[PROBLEM REQUIREMENTS] Transcribe each line below word for word.

-.-.-

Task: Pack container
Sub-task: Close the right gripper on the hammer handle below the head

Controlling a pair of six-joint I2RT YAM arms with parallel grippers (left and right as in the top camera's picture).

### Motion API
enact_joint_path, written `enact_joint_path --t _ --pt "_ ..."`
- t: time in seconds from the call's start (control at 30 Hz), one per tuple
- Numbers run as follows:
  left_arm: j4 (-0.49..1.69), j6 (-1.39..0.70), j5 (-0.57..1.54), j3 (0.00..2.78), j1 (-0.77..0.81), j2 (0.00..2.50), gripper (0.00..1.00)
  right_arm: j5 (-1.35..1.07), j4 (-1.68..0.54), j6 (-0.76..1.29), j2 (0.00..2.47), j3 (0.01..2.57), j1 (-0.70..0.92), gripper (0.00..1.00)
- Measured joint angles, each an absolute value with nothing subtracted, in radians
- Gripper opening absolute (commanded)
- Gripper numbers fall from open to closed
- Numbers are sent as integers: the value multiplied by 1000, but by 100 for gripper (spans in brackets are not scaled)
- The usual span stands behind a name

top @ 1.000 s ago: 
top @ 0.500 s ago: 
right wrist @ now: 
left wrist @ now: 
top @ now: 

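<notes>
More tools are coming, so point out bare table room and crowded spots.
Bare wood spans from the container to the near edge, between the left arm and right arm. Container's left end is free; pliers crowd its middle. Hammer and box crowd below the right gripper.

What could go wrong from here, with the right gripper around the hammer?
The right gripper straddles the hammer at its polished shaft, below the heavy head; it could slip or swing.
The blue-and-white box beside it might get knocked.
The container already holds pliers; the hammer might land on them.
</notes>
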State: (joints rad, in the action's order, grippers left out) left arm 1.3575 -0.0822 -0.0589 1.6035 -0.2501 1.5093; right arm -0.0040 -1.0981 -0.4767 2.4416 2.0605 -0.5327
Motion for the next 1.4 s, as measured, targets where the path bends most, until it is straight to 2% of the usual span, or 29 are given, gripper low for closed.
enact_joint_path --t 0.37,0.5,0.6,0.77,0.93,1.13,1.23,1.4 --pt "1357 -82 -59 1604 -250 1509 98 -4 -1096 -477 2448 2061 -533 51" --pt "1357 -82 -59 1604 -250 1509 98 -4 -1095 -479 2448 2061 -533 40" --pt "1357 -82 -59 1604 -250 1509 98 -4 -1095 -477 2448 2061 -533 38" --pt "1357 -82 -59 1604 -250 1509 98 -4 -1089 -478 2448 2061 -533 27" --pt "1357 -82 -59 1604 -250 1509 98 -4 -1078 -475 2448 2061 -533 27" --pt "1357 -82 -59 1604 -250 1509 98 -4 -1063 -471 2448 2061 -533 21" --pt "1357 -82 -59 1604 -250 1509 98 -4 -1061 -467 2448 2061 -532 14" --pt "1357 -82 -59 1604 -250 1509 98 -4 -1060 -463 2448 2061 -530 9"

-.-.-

[SOLUTION TO THE EXERCISE]
Task: Pack container
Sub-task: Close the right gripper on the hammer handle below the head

Controlling a pair of six-joint I2RT YAM arms with parallel grippers (left and right as in the top camera's picture).

### Motion API
enact_joint_path, written `enact_joint_path --t _ --pt "_ ..."`
- t: time in seconds from the call's start (control at 30 Hz), one per tuple
- Numbers run as follows:
  left_arm: j4 (-0.49..1.69), j6 (-1.39..0.70), j5 (-0.57..1.54), j3 (0.00..2.78), j1 (-0.77..0.81), j2 (0.00..2.50), gripper (0.00..1.00)
  right_arm: j5 (-1.35..1.07), j4 (-1.68..0.54), j6 (-0.76..1.29), j2 (0.00..2.47), j3 (0.01..2.57), j1 (-0.70..0.92), gripper (0.00..1.00)
- Measured joint angles, each an absolute value with nothing subtracted, in radians
- Gripper opening absolute (commanded)
- Gripper numbers fall from open to closed
- Numbers are sent as integers: the value multiplied by 1000, but by 100 for gripper (spans in brackets are not scaled)
- The usual span stands behind a name

top @ 1.000 s ago: 
top @ 0.500 s ago: 
right wrist @ now: 
left wrist @ now: 
top @ now: 

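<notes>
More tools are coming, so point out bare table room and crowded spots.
Bare wood spans from the container to the near edge, between the left arm and right arm. Container's left end is free; pliers crowd its middle. Hammer and box crowd below the right gripper.

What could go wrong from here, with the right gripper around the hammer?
The right gripper straddles the hammer at its polished shaft, below the heavy head; it could slip or swing.
The blue-and-white box beside it might get knocked.
The container already holds pliers; the hammer might land on them.
</notes>
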State: (joints rad, in the action's order, grippers left out) left arm 1.3575 -0.0822 -0.0589 1.6035 -0.2501 1.5093; right arm -0.0040 -1.0981 -0.4767 2.4416 2.0605 -0.5327
Motion for the next 1.4 s, as measured, targets where the path bends most, until it is straight to 2% of the usual span, or 29 are given, gripper low for closed.
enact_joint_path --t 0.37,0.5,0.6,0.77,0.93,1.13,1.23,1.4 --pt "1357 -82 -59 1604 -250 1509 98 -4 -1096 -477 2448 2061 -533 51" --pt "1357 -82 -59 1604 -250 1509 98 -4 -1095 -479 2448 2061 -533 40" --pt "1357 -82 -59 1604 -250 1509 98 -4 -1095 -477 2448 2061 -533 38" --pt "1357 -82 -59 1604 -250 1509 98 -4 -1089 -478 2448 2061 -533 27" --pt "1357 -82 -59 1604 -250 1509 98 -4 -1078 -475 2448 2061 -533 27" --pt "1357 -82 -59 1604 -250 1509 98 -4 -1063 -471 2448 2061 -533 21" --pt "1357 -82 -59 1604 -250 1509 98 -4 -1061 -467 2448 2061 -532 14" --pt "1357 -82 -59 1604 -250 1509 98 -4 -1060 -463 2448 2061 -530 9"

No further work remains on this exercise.